Assignment: Write the data below out again, with each line matching the original.

Dataset section:
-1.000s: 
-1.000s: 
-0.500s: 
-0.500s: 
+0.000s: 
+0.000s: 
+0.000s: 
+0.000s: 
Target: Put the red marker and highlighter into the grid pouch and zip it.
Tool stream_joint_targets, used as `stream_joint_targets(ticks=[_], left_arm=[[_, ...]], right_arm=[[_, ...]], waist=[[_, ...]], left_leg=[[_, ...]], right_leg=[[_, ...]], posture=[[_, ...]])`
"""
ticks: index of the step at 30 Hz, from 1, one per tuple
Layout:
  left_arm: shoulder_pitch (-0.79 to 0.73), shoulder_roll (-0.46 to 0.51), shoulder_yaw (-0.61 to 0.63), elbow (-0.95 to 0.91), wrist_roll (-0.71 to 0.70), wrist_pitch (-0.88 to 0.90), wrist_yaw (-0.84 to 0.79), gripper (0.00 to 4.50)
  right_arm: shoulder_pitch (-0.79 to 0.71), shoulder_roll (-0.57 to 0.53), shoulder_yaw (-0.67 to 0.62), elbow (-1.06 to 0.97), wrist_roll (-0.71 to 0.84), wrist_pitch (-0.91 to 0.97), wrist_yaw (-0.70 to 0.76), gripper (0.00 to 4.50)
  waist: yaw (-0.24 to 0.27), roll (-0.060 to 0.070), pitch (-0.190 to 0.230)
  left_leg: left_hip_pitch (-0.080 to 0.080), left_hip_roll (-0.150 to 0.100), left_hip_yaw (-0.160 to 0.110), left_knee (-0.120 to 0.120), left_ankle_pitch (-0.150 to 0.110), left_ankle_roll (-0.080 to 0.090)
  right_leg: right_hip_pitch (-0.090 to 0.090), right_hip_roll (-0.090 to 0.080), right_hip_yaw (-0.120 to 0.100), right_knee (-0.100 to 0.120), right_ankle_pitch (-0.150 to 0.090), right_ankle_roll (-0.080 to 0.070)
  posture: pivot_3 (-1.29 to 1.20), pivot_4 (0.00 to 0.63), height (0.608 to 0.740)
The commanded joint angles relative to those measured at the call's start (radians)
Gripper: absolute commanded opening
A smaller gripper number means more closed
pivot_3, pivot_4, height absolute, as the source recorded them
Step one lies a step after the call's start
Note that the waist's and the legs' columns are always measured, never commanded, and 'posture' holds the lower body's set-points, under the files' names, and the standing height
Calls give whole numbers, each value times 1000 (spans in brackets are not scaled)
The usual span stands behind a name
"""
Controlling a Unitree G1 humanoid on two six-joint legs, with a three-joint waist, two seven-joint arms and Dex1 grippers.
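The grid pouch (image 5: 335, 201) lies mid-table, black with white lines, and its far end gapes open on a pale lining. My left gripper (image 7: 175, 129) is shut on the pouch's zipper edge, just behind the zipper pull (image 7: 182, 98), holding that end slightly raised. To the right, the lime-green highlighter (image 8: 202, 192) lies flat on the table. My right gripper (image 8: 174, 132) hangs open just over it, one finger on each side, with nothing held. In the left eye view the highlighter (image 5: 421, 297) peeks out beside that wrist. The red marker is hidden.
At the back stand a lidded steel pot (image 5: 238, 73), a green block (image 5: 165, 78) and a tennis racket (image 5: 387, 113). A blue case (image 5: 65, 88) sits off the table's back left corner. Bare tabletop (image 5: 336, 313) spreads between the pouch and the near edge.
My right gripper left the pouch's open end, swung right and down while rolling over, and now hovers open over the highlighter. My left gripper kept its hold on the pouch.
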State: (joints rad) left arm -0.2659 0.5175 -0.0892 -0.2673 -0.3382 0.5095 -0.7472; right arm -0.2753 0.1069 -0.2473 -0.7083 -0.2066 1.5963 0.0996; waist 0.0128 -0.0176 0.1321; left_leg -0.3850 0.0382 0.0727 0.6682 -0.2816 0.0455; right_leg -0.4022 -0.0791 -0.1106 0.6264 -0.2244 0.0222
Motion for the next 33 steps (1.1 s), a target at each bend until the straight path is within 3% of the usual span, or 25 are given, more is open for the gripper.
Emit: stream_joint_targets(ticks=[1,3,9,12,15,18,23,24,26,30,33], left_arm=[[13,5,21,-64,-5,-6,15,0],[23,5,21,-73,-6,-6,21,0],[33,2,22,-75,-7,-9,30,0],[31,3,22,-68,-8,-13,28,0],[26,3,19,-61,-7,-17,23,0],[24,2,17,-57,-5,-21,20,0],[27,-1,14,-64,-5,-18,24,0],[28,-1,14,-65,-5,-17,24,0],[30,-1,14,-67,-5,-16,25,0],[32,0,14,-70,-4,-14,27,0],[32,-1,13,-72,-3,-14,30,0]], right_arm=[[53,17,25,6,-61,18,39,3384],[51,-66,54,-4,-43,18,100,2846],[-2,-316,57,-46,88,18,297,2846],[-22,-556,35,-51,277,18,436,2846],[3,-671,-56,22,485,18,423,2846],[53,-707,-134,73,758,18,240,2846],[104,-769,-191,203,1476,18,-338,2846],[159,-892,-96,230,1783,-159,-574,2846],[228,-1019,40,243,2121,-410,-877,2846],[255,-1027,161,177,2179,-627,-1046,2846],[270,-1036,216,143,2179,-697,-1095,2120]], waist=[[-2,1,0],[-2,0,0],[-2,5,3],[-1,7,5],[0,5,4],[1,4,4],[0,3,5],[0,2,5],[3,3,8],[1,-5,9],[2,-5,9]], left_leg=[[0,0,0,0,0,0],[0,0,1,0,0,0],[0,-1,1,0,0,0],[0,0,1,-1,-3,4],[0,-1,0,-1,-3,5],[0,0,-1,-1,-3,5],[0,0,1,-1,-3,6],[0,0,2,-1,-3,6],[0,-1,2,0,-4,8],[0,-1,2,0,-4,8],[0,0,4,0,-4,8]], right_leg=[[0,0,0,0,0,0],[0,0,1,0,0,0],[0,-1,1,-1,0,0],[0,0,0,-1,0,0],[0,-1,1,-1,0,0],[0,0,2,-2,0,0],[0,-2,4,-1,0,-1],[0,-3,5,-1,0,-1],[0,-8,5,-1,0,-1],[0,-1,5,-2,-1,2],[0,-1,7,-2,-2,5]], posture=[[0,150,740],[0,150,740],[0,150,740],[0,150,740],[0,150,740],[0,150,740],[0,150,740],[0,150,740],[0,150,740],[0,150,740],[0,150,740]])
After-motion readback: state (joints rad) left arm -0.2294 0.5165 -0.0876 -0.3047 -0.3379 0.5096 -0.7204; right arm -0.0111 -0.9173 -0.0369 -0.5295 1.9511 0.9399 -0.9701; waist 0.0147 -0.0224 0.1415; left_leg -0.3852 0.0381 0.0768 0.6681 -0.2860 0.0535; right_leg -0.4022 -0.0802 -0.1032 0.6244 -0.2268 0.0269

Task result:
-1.000s: 
-1.000s: 
-0.500s: 
-0.500s: 
+0.000s: 
+0.000s: 
+0.000s: 
+0.000s: 
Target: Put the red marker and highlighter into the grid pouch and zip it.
Tool stream_joint_targets, used as `stream_joint_targets(ticks=[_], left_arm=[[_, ...]], right_arm=[[_, ...]], waist=[[_, ...]], left_leg=[[_, ...]], right_leg=[[_, ...]], posture=[[_, ...]])`
"""
ticks: index of the step at 30 Hz, from 1, one per tuple
Layout:
  left_arm: shoulder_pitch (-0.79 to 0.73), shoulder_roll (-0.46 to 0.51), shoulder_yaw (-0.61 to 0.63), elbow (-0.95 to 0.91), wrist_roll (-0.71 to 0.70), wrist_pitch (-0.88 to 0.90), wrist_yaw (-0.84 to 0.79), gripper (0.00 to 4.50)
  right_arm: shoulder_pitch (-0.79 to 0.71), shoulder_roll (-0.57 to 0.53), shoulder_yaw (-0.67 to 0.62), elbow (-1.06 to 0.97), wrist_roll (-0.71 to 0.84), wrist_pitch (-0.91 to 0.97), wrist_yaw (-0.70 to 0.76), gripper (0.00 to 4.50)
  waist: yaw (-0.24 to 0.27), roll (-0.060 to 0.070), pitch (-0.190 to 0.230)
  left_leg: left_hip_pitch (-0.080 to 0.080), left_hip_roll (-0.150 to 0.100), left_hip_yaw (-0.160 to 0.110), left_knee (-0.120 to 0.120), left_ankle_pitch (-0.150 to 0.110), left_ankle_roll (-0.080 to 0.090)
  right_leg: right_hip_pitch (-0.090 to 0.090), right_hip_roll (-0.090 to 0.080), right_hip_yaw (-0.120 to 0.100), right_knee (-0.100 to 0.120), right_ankle_pitch (-0.150 to 0.090), right_ankle_roll (-0.080 to 0.070)
  posture: pivot_3 (-1.29 to 1.20), pivot_4 (0.00 to 0.63), height (0.608 to 0.740)
The commanded joint angles relative to those measured at the call's start (radians)
Gripper: absolute commanded opening
A smaller gripper number means more closed
pivot_3, pivot_4, height absolute, as the source recorded them
Step one lies a step after the call's start
Note that the waist's and the legs' columns are always measured, never commanded, and 'posture' holds the lower body's set-points, under the files' names, and the standing height
Calls give whole numbers, each value times 1000 (spans in brackets are not scaled)
The usual span stands behind a name
"""
Controlling a Unitree G1 humanoid on two six-joint legs, with a three-joint waist, two seven-joint arms and Dex1 grippers.
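The grid pouch (image 5: 335, 201) lies mid-table, black with white lines, and its far end gapes open on a pale lining. My left gripper (image 7: 175, 129) is shut on the pouch's zipper edge, just behind the zipper pull (image 7: 182, 98), holding that end slightly raised. To the right, the lime-green highlighter (image 8: 202, 192) lies flat on the table. My right gripper (image 8: 174, 132) hangs open just over it, one finger on each side, with nothing held. In the left eye view the highlighter (image 5: 421, 297) peeks out beside that wrist. The red marker is hidden.
At the back stand a lidded steel pot (image 5: 238, 73), a green block (image 5: 165, 78) and a tennis racket (image 5: 387, 113). A blue case (image 5: 65, 88) sits off the table's back left corner. Bare tabletop (image 5: 336, 313) spreads between the pouch and the near edge.
My right gripper left the pouch's open end, swung right and down while rolling over, and now hovers open over the highlighter. My left gripper kept its hold on the pouch.
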State: (joints rad) left arm -0.2659 0.5175 -0.0892 -0.2673 -0.3382 0.5095 -0.7472; right arm -0.2753 0.1069 -0.2473 -0.7083 -0.2066 1.5963 0.0996; waist 0.0128 -0.0176 0.1321; left_leg -0.3850 0.0382 0.0727 0.6682 -0.2816 0.0455; right_leg -0.4022 -0.0791 -0.1106 0.6264 -0.2244 0.0222
Motion for the next 33 steps (1.1 s), a target at each bend until the straight path is within 3% of the usual span, or 25 are given, more is open for the gripper.
Emit: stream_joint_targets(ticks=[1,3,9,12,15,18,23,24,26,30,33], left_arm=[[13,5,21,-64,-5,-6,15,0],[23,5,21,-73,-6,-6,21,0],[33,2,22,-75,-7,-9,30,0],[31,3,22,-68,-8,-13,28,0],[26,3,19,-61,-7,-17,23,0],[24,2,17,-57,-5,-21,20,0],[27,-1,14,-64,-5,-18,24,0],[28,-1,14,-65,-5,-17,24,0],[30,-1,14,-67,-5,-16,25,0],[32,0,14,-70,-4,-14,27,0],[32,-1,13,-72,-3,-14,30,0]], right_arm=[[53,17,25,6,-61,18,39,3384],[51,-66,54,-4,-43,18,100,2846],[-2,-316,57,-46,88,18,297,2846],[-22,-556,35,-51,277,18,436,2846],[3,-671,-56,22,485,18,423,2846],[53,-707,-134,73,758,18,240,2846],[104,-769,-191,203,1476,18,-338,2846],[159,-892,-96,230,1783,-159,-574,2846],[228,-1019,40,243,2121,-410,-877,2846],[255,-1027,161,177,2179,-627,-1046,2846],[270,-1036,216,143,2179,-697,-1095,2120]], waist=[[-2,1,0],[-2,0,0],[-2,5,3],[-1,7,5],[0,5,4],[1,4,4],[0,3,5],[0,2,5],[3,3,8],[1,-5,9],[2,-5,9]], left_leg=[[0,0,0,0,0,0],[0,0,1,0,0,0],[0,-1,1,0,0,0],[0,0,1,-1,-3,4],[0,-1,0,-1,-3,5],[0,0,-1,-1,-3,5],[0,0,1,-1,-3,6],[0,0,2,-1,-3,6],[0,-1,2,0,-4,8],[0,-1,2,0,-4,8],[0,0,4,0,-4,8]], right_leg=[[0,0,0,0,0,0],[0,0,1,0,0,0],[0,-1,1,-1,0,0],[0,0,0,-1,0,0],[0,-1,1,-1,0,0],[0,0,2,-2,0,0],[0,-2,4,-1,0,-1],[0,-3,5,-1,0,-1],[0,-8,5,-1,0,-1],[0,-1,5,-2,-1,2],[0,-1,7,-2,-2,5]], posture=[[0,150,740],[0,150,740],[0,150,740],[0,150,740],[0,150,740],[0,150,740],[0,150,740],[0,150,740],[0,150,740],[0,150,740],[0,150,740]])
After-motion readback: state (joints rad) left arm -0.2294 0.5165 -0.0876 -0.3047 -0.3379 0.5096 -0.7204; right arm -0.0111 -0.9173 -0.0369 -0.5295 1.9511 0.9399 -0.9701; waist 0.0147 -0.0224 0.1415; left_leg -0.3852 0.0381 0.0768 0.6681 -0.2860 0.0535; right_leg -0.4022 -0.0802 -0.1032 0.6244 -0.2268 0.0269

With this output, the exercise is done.